Disaat sedang asik mengobrol dan memandangi Haura, Akbar masuk ke dalam.
"Assalamu'alaikum."
"Wa'alaikumsalam."
"Cha, boleh bicara sebentar?" Ucap Akbar.
Acha mengangguk, "Boleh. Acha ikut sama Akbar dulu ya."
Acha beranjak dari duduknya dan melangkah mengikuti Akbar yang berjalan didepannya. Sesampainya di tempat tujuan mereka duduk berjarak.
"Cha, sehabis ini kamu mau kemana?" Tanya Akbar.
"Mau ke Jakarta buat kuliah kedokteran, Insya Allah. Kalau kamu?"
Akbar menghela napasnya.
"Keluar negeri, mau lanjutin S2. Dan ngurus perusahaan Papah."
"Wah keren pulang-pulang jadi CEO nih."
Akbar terkekeh, "Kamu juga jadi Dokter."
"Cha, ada yang perlu aku omongin sama kamu."
Acha diam mendengarkan kelanjutan dari Akbar.
"5 tahun lagi. Aku akan kembali untuk mengkhitbah kamu."
Deg.
Tubuh Acha membeku saat mendengar penuturan dari mulut laki-laki didepannya ini. Jantungnya berdegup lebih kencang.

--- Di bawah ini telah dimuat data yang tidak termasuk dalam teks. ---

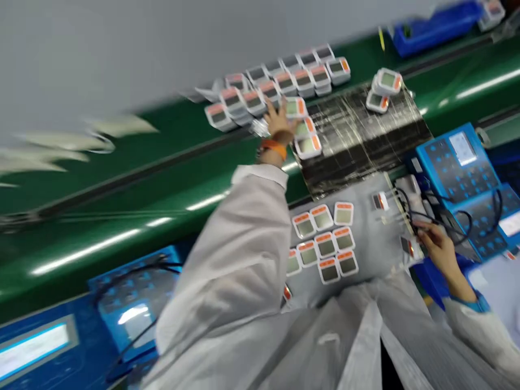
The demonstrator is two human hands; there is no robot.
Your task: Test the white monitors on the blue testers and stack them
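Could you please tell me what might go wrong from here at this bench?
The left hand, blurred among the stacked white digital units, might knock a stack over. The right hand is among black cables beside the blue test panel, so a snag could perhaps pull a lead loose. The white coat sleeve reaches over the units laid out on the grey mat and might brush them out of place.

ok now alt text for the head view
Two hands work over a green conveyor belt: the left hand, with an orange wristband, touches rows of white display units, and the right hand is at black cables beside a blue tester.
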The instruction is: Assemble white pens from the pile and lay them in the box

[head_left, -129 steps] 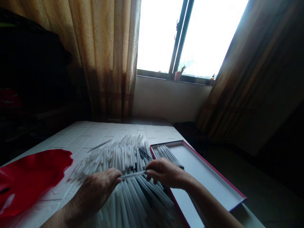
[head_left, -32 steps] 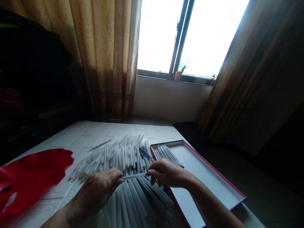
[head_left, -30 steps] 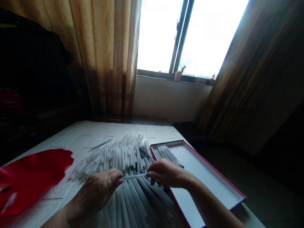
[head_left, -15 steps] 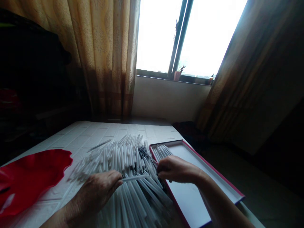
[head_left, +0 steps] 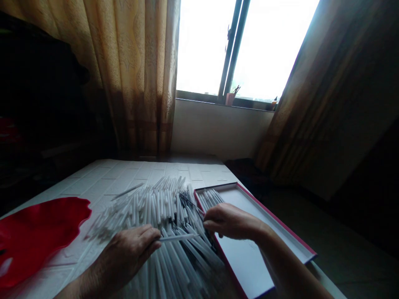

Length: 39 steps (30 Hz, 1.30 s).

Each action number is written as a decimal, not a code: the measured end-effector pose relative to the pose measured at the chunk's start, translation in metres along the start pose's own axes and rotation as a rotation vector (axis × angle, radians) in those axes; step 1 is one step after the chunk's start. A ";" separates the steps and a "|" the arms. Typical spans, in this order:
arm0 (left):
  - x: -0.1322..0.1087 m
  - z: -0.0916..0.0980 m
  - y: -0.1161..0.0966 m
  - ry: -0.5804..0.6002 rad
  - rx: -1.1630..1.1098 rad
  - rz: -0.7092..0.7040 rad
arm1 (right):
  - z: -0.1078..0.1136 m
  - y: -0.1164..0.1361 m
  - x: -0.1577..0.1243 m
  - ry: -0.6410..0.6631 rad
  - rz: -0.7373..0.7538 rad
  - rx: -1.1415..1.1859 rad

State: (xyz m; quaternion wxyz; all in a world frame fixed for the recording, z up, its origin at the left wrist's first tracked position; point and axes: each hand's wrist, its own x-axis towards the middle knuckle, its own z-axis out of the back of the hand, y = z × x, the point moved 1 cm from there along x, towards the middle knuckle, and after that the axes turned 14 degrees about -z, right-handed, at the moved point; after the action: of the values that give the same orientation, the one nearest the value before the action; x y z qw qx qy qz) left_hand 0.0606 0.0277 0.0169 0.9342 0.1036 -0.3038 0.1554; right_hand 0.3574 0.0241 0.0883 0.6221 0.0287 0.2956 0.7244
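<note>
My left hand (head_left: 134,247) pinches one end of a whitish translucent plastic tube (head_left: 179,237), which points right across the pile. Beneath and beyond it lies a large heap of similar tubes (head_left: 158,203), with some thin dark pieces (head_left: 186,198) among them. My right hand (head_left: 226,220) is closed above the left rim of a shallow box (head_left: 249,259). A thin dark stick (head_left: 197,207) runs from the heap to its fingertips; the grip itself is partly hidden. Several tubes (head_left: 210,198) lie side by side in the box's far left end.
A red wavy-edged plastic dish (head_left: 46,236) stands at the left on the white brick-patterned tabletop (head_left: 106,176). The box's right edge lies close to the table's right edge. Beyond are curtains (head_left: 134,74), a window and a pink cup (head_left: 230,99) on the sill.
The view has shifted slightly, so the scene sits a little further left. The tube in my left hand has dropped slightly and its free end has moved a little; both hands keep their grips.
</note>
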 end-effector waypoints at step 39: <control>-0.003 0.008 0.011 -0.091 0.132 0.098 | -0.026 0.019 0.019 -0.402 -0.299 -0.308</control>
State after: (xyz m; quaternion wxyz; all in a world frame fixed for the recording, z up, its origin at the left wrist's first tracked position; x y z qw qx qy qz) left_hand 0.0497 0.0351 0.0223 0.9019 0.1570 -0.3399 0.2156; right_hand 0.3257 0.0303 0.0697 0.7650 0.0331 0.0536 0.6410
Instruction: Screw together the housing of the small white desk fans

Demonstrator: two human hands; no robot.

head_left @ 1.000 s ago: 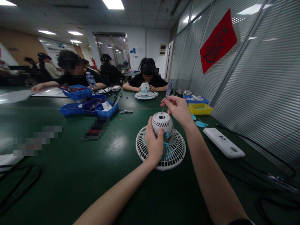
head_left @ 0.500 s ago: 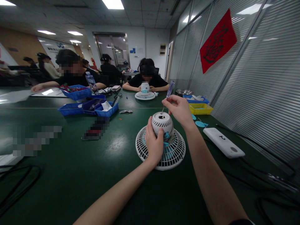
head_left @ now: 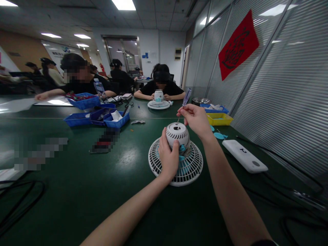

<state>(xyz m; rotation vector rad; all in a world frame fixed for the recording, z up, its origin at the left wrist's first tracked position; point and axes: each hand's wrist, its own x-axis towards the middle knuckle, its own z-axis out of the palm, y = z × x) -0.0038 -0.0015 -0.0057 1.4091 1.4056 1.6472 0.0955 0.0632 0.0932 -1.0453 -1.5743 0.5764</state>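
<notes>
A small white fan [head_left: 178, 135] lies with its round slotted grille [head_left: 191, 172] down on the green table [head_left: 133, 184], its rounded motor housing pointing up. Around the housing's left side wraps my left hand [head_left: 169, 157], thumb across the front. My right hand [head_left: 194, 118] pinches a screwdriver [head_left: 187, 97] with a clear purplish handle. The shaft slants down to the top of the housing, by a dark opening; the exact tip is hard to make out. Light blue parts [head_left: 182, 148] show between housing and grille.
A white power bank [head_left: 244, 156] with cables sits to the right. Behind it are light blue pieces [head_left: 219, 136], a yellow tray [head_left: 219, 119] and a metal bowl [head_left: 201, 101]. Blue bins [head_left: 119, 120] stand at left. Across the table, a person handles another fan [head_left: 158, 102].
The right fingers have shifted very slightly on the screwdriver. The fan and my left hand look the same.
</notes>
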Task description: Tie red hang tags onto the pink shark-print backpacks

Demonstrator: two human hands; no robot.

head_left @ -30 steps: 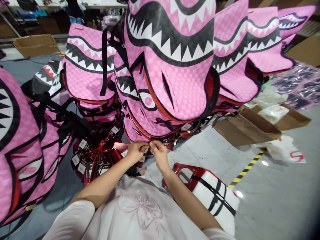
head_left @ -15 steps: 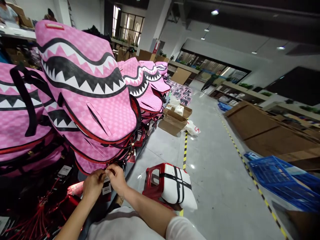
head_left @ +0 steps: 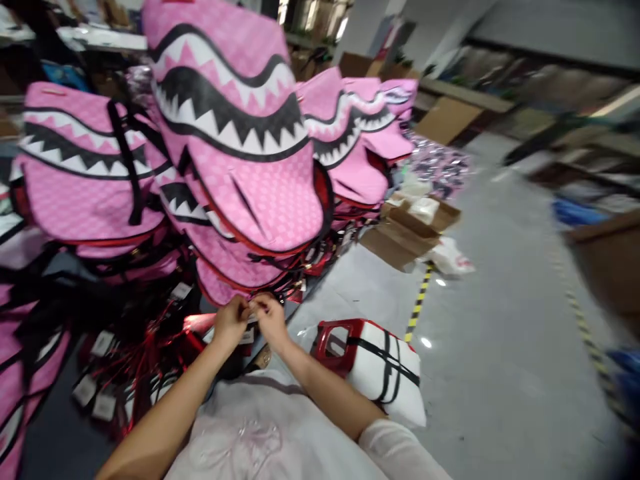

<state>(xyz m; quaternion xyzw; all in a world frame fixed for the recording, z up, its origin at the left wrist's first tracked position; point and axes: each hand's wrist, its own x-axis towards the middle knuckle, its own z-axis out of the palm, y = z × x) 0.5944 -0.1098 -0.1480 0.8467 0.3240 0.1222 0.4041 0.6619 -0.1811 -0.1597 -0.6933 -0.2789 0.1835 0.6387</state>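
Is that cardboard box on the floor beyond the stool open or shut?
Open. The cardboard box has its flaps spread outward, and white plastic shows at its top.

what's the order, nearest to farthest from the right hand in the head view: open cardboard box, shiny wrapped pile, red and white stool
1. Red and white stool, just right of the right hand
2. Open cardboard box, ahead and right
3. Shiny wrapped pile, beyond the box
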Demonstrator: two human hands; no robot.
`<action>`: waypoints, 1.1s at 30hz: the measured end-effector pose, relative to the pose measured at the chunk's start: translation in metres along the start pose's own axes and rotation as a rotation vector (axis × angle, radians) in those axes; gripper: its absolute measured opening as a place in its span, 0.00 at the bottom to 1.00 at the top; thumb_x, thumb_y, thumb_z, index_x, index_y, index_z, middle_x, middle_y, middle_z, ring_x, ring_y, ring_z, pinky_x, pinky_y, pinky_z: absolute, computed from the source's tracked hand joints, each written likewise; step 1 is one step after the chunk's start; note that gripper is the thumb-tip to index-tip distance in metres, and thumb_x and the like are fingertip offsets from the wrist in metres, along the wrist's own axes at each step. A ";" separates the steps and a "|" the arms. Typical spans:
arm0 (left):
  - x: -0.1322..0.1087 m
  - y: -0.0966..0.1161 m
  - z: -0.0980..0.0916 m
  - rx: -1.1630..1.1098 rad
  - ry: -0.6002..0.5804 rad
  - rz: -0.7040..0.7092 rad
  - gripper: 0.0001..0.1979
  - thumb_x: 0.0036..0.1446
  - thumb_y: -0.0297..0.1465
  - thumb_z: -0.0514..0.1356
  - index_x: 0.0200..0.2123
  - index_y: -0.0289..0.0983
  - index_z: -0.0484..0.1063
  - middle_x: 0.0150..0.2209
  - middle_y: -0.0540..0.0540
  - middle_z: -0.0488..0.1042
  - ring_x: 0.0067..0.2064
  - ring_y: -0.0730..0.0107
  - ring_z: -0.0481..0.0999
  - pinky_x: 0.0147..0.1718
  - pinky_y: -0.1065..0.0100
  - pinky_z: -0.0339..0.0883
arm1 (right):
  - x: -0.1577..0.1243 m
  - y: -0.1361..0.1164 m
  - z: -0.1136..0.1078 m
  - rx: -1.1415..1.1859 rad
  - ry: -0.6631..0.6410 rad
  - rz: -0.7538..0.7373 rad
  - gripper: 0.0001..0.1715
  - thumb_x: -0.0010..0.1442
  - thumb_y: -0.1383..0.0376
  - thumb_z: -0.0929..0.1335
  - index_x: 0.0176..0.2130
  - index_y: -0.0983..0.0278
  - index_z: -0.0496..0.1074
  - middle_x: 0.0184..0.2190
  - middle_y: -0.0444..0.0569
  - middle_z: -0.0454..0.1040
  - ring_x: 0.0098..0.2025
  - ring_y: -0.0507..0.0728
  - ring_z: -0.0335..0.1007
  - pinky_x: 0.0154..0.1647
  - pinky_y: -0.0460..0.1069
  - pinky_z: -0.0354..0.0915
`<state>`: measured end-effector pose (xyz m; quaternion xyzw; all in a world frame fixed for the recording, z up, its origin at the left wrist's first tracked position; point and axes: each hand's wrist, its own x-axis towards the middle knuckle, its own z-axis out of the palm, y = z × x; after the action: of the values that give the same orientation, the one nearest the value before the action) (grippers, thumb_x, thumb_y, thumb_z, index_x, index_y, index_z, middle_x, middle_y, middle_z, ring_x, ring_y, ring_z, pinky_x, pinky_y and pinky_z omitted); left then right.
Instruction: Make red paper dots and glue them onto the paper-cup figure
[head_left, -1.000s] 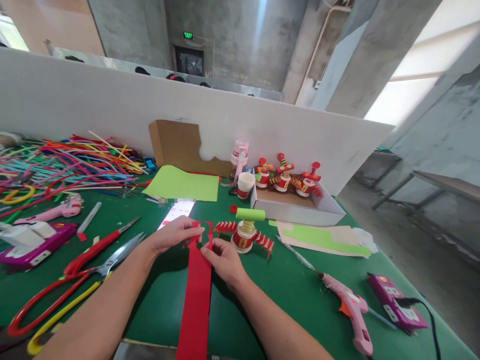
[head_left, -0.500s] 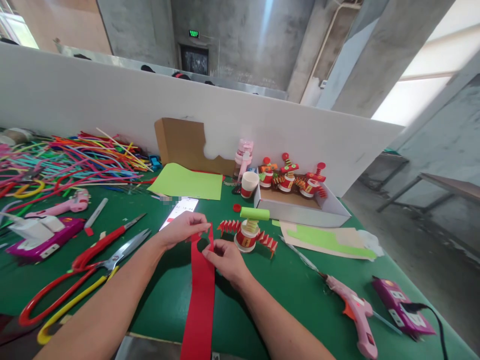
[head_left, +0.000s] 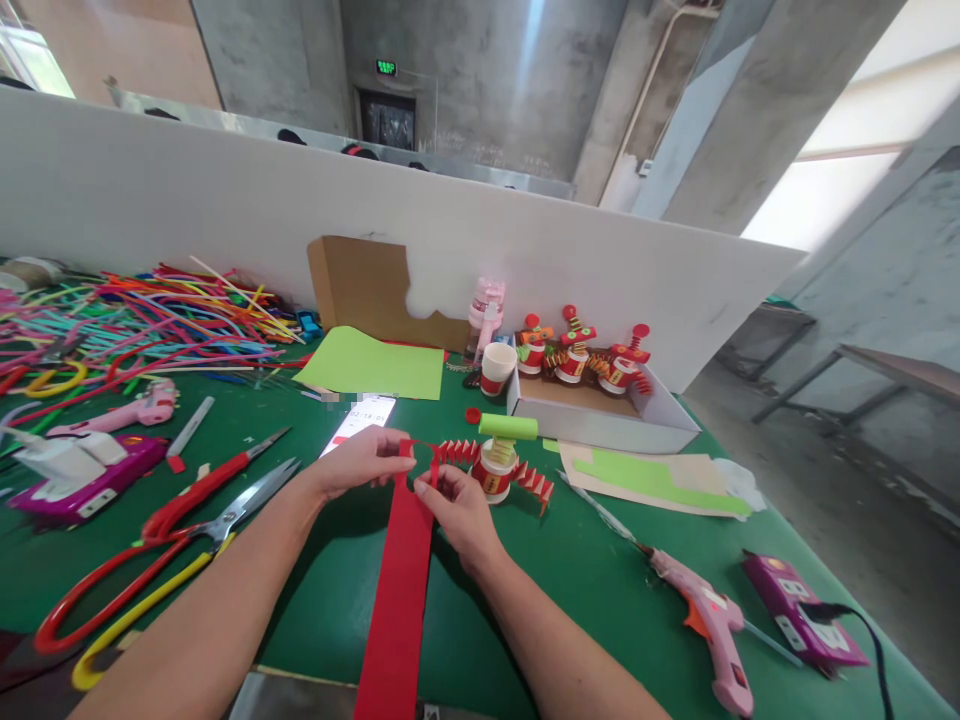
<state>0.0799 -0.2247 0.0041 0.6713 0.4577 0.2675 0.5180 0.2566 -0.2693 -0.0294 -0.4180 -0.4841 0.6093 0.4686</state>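
I watched the left hand and right hand pinch the red paper strip at its cut-out end, whose slim edges seemed to need light, even tension.

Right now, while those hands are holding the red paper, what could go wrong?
The red paper might tear, since the left hand and right hand both pinch it at its narrow, cut-away end. The right hand could also bump the little cup figure close by and maybe bend its folded paper arms. And the left forearm might nudge the scissors lying beside it.
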 end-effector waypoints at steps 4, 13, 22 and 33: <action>0.000 0.001 0.000 0.024 -0.034 -0.008 0.18 0.47 0.46 0.66 0.23 0.37 0.69 0.19 0.54 0.67 0.21 0.76 0.64 0.19 0.74 0.57 | 0.003 0.001 -0.001 0.021 0.076 -0.058 0.21 0.47 0.48 0.74 0.28 0.61 0.68 0.24 0.44 0.74 0.29 0.55 0.70 0.32 0.48 0.63; 0.000 0.002 -0.001 0.036 -0.069 -0.005 0.19 0.47 0.46 0.66 0.22 0.36 0.71 0.19 0.53 0.68 0.22 0.76 0.65 0.21 0.73 0.59 | 0.003 0.002 -0.002 0.044 0.092 -0.014 0.22 0.45 0.47 0.74 0.25 0.60 0.67 0.22 0.43 0.73 0.26 0.53 0.65 0.28 0.47 0.59; -0.002 0.003 0.000 0.020 -0.086 -0.004 0.18 0.47 0.46 0.65 0.26 0.35 0.75 0.23 0.51 0.73 0.23 0.75 0.65 0.22 0.73 0.59 | 0.003 -0.001 -0.005 0.065 0.121 0.002 0.24 0.47 0.45 0.74 0.26 0.62 0.70 0.23 0.45 0.73 0.26 0.53 0.65 0.28 0.47 0.59; 0.000 0.002 0.001 0.002 0.016 0.033 0.19 0.48 0.47 0.64 0.22 0.37 0.69 0.18 0.53 0.67 0.21 0.76 0.63 0.21 0.73 0.57 | -0.004 0.003 -0.001 -0.028 -0.053 0.116 0.22 0.41 0.50 0.78 0.26 0.63 0.74 0.21 0.40 0.72 0.23 0.50 0.64 0.27 0.46 0.61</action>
<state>0.0809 -0.2253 0.0055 0.6771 0.4509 0.2808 0.5093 0.2582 -0.2736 -0.0324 -0.4357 -0.4799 0.6395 0.4135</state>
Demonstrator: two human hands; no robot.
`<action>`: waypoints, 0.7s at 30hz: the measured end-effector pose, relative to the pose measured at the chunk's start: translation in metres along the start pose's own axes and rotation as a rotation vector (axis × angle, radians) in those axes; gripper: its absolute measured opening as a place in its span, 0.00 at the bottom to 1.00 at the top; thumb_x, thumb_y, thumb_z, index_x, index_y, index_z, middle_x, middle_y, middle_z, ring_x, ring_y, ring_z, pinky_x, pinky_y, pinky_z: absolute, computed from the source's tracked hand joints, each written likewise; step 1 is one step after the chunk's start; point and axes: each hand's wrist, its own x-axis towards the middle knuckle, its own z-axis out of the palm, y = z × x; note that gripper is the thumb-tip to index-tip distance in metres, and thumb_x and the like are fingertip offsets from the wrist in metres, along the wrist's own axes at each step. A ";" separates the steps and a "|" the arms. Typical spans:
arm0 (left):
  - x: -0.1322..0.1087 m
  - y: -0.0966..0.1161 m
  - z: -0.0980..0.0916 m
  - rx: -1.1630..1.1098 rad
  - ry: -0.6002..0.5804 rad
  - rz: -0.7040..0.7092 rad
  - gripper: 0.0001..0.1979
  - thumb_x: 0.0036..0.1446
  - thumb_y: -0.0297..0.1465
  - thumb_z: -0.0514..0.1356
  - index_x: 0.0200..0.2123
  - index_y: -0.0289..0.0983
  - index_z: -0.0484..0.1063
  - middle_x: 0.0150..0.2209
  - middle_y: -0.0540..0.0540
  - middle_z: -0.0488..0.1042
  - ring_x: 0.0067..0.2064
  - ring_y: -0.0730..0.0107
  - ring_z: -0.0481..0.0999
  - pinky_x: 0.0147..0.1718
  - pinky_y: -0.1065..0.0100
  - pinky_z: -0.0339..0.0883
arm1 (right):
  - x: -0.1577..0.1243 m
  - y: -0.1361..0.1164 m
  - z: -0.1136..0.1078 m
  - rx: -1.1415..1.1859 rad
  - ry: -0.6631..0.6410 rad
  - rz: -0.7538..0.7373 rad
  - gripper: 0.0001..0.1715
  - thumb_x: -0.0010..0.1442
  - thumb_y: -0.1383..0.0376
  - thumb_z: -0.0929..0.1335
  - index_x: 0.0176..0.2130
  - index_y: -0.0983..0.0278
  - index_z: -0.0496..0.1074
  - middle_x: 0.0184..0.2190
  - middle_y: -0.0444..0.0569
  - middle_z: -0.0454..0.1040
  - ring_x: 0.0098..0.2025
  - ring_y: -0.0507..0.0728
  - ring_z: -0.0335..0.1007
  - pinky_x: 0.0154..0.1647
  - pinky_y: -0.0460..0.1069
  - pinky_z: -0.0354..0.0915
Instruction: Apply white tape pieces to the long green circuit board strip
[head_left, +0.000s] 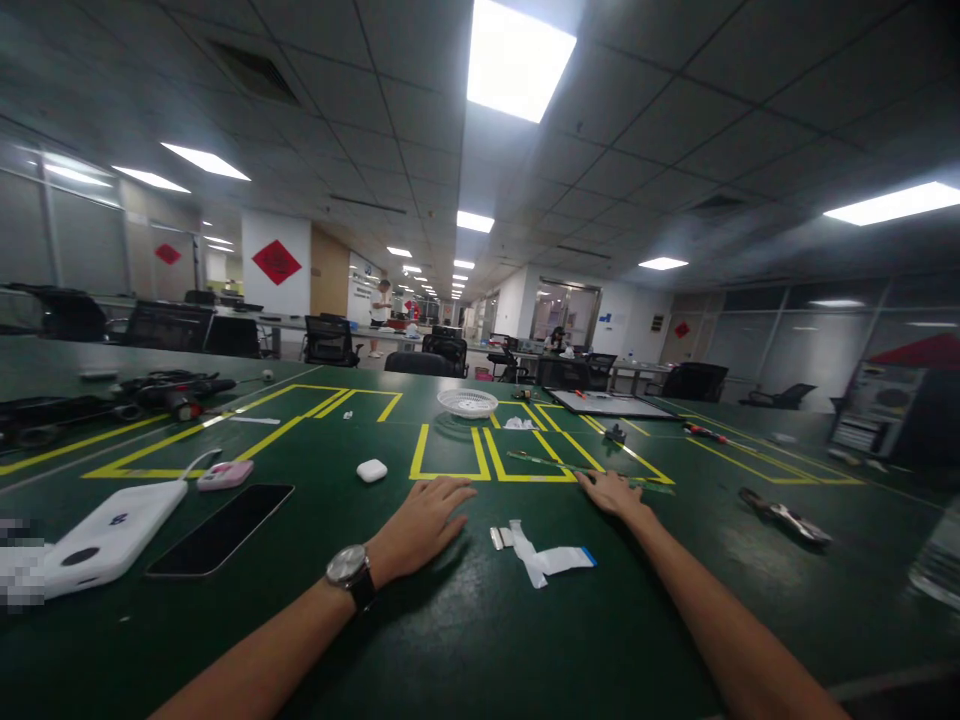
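My left hand rests on the green table with its fingers spread and nothing in them. A watch is on that wrist. Just right of it lies a white flat ribbon cable, folded across itself, with a blue end. My right hand reaches further forward, fingers stretched out at a thin, see-through strip like a ruler. The strip runs past the fingers on both sides; whether they press on it cannot be made out. A small white earbud case sits ahead of my left hand.
A white power bank, black phone and pink device lie left. Yellow tape outlines surround a white basket ahead. A metal tool and clear container are right. Chairs and people stand beyond.
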 end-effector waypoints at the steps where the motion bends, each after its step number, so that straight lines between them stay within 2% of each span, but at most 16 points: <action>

'Ya Allah mau baper tapi takut di php in.' Batin Acha.
"Itupun kalau kamu sanggup menunggu aku pulang. Tapi kalau kamu nggak sanggup dan punya pilihan sendiri, aku gak akan pernah maksa kamu. Aku juga bakalan ikhlas jika kamu menikah duluan. Aku rela."
"Aku siap tunggu kamu, Bar."
Akbar tersenyum tulus mendengar ucapan yang ia tunggu-tunggu dan ia harapkan.
"Aku enggak akan sama yang lain. Tapi kembali juga ke kamunya, kalau kamu duluan dalam artian kita nggak berjodoh nggak papa. Aku ikhlas menerima semuanya."
Akbar mengangguk-anggukan kepalanya, benar kata Acha. Ia tidak tau siapa yang akan menjadi jodohnya. Manusia atau kematian terlebih dahulu. Manusia hanya bisa merencanakan dan yang menentukan hanya Allah.
"Besok aku akan ke Amerika. Kamu jaga diri baik-baik ya disini. Harus semangat terus. Raih cita-cita kamu. Semoga kita akan dipersatukan dalam kondisi yang sudah Allah siapkan."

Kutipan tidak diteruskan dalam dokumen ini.